Succession is never far from reminding us how miserable its main characters are—and that’s what makes it possible, even permissible, to keep watching. The show is a satire and a tragedy, but it’s also a fantasy, comfortably reassuring us that the ultra-rich may be eliminating our jobs and destroying our world, but at least they’re not enjoying themselves. (Shiv: “Wouldn’t it be nice to just wake up in the morning and not feel like a fucking piece of shit?”) That’s also what every article on the subject tells us, but we do know that the wealthy live longer, that they exercise so much power that it makes democracy a joke, and that they grow more powerful by the day. That ruining our lives doesn’t bring them true fulfillment is the coldest of comforts—and yet it may be the best we can do.

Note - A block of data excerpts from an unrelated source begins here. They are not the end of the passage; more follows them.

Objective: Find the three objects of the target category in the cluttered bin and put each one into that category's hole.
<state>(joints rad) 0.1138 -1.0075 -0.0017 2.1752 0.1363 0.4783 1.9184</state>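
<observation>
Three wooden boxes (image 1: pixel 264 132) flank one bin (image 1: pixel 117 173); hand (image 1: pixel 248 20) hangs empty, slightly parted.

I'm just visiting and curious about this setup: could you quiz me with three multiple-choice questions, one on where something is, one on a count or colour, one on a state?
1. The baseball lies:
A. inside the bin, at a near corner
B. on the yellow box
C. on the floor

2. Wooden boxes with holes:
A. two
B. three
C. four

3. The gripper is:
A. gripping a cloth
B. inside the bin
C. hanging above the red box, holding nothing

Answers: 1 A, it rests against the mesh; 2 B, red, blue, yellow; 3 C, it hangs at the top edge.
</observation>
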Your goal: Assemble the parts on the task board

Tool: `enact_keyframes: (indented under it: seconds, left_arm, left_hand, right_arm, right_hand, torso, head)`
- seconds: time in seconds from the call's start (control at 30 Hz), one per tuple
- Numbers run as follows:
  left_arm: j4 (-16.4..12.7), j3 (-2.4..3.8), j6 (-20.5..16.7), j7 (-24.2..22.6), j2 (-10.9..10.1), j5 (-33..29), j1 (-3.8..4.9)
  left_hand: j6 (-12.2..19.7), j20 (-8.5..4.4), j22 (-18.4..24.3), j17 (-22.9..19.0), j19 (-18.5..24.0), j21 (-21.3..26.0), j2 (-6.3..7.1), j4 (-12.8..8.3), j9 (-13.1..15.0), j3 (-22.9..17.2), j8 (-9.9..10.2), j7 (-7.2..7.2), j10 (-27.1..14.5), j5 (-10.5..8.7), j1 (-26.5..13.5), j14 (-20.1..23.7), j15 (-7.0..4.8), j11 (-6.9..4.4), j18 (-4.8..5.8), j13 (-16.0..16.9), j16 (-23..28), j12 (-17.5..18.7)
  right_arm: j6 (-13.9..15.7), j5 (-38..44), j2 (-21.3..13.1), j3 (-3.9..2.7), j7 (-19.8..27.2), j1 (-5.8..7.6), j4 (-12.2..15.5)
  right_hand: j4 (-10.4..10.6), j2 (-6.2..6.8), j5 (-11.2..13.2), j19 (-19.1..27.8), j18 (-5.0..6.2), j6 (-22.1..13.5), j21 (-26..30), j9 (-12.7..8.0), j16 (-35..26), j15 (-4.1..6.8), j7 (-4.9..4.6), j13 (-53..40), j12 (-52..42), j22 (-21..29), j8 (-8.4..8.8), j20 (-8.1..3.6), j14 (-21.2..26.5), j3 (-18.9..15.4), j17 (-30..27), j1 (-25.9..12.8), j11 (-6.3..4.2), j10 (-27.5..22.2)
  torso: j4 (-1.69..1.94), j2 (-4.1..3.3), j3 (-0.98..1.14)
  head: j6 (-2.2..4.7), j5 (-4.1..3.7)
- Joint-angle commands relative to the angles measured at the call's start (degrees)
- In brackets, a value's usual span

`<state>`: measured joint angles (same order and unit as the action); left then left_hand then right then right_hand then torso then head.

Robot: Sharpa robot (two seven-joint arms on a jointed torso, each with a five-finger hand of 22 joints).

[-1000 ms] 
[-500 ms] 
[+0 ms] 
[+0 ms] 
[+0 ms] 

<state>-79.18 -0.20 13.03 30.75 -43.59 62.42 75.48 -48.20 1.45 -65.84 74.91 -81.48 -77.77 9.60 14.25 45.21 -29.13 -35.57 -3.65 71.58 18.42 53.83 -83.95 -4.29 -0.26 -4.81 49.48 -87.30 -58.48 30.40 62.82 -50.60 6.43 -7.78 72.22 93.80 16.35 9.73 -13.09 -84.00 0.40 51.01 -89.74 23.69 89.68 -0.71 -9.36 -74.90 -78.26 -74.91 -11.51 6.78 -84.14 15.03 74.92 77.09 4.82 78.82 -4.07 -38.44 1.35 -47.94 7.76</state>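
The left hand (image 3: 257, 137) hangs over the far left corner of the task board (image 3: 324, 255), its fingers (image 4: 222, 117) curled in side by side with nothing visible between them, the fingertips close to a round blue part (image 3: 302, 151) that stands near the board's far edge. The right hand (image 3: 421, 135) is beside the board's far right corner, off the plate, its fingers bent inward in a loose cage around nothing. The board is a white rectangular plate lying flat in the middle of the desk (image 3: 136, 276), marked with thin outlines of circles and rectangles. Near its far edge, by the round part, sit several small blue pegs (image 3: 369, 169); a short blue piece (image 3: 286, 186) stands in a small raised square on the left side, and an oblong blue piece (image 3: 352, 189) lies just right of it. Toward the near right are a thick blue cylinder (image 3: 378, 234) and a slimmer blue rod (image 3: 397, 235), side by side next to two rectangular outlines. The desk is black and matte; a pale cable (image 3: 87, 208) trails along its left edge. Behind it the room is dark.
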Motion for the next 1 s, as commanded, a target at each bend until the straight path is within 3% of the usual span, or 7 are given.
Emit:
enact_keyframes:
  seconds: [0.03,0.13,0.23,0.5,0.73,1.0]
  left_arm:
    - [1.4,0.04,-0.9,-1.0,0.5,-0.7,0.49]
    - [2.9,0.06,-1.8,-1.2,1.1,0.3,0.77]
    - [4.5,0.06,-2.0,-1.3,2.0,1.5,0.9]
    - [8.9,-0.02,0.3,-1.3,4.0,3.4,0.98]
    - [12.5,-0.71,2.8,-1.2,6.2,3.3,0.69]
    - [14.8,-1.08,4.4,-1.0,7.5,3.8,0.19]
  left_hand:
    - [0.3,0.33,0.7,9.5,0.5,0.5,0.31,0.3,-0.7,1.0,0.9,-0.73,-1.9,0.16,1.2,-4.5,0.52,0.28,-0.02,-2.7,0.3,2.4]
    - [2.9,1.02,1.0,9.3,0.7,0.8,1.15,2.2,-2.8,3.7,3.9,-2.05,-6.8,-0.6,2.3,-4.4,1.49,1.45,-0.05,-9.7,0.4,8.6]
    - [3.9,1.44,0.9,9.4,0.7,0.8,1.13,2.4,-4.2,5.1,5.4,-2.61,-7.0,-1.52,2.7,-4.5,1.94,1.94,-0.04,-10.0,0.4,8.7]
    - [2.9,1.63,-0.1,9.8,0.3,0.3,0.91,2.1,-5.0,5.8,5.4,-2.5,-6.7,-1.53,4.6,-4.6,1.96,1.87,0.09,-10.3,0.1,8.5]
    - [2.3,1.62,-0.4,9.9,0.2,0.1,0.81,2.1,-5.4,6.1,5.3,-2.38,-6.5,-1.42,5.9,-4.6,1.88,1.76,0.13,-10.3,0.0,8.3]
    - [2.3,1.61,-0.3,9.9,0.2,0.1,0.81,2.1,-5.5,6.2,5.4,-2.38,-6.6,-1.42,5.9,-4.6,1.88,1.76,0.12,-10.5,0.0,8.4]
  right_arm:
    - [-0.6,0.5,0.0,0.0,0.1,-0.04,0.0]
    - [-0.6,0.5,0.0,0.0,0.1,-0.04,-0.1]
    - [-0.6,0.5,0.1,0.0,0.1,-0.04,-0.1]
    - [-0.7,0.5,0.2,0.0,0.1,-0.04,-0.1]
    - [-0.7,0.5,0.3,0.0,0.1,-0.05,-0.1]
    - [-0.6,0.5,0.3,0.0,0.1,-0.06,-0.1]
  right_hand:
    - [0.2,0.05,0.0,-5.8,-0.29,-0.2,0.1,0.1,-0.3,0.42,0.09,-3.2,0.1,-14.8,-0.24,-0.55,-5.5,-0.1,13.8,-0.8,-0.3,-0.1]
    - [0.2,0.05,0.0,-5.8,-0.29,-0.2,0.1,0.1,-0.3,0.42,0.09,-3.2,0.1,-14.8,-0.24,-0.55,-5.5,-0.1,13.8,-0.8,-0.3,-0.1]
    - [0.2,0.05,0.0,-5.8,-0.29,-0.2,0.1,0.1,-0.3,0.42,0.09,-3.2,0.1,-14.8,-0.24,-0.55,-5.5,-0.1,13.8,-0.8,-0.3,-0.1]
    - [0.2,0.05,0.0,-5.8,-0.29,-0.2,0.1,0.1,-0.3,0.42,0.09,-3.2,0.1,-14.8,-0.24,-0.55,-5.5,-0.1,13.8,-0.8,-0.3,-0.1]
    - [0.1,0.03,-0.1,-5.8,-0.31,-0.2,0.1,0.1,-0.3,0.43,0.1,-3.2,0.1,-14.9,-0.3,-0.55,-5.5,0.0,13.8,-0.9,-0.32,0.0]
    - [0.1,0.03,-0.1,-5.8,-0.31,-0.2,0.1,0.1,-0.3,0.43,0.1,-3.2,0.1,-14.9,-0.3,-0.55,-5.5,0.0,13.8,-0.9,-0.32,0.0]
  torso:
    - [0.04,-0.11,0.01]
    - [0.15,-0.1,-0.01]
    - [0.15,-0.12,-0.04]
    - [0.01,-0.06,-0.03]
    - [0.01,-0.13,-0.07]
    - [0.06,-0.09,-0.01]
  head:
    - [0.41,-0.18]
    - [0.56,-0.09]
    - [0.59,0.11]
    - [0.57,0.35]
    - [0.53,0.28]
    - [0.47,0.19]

It doesn’t seem incidental that Succession has been embraced by the media and the internet-addicted, people who, whether by vocation or by choice, keep the closest tabs on the day-to-day deterioration of the world. (Succession is currently the 13th-most-popular series on HBO, ranking below The Righteous Gemstones and Ballers, but if you spent an inordinate amount of time on Twitter, you could come away thinking it’s the only show on TV.) The “we” obsessed with Succession is a small faction, but it’s a loud and influential one, primed to enjoy stories about soulless media barons and the defenseless websites they shutter. The show flatters those prejudices artfully, but it could stand to challenge them as well, and suggest that if the world’s ruling elites are going to face justice, it won’t be fiction that holds the gavel.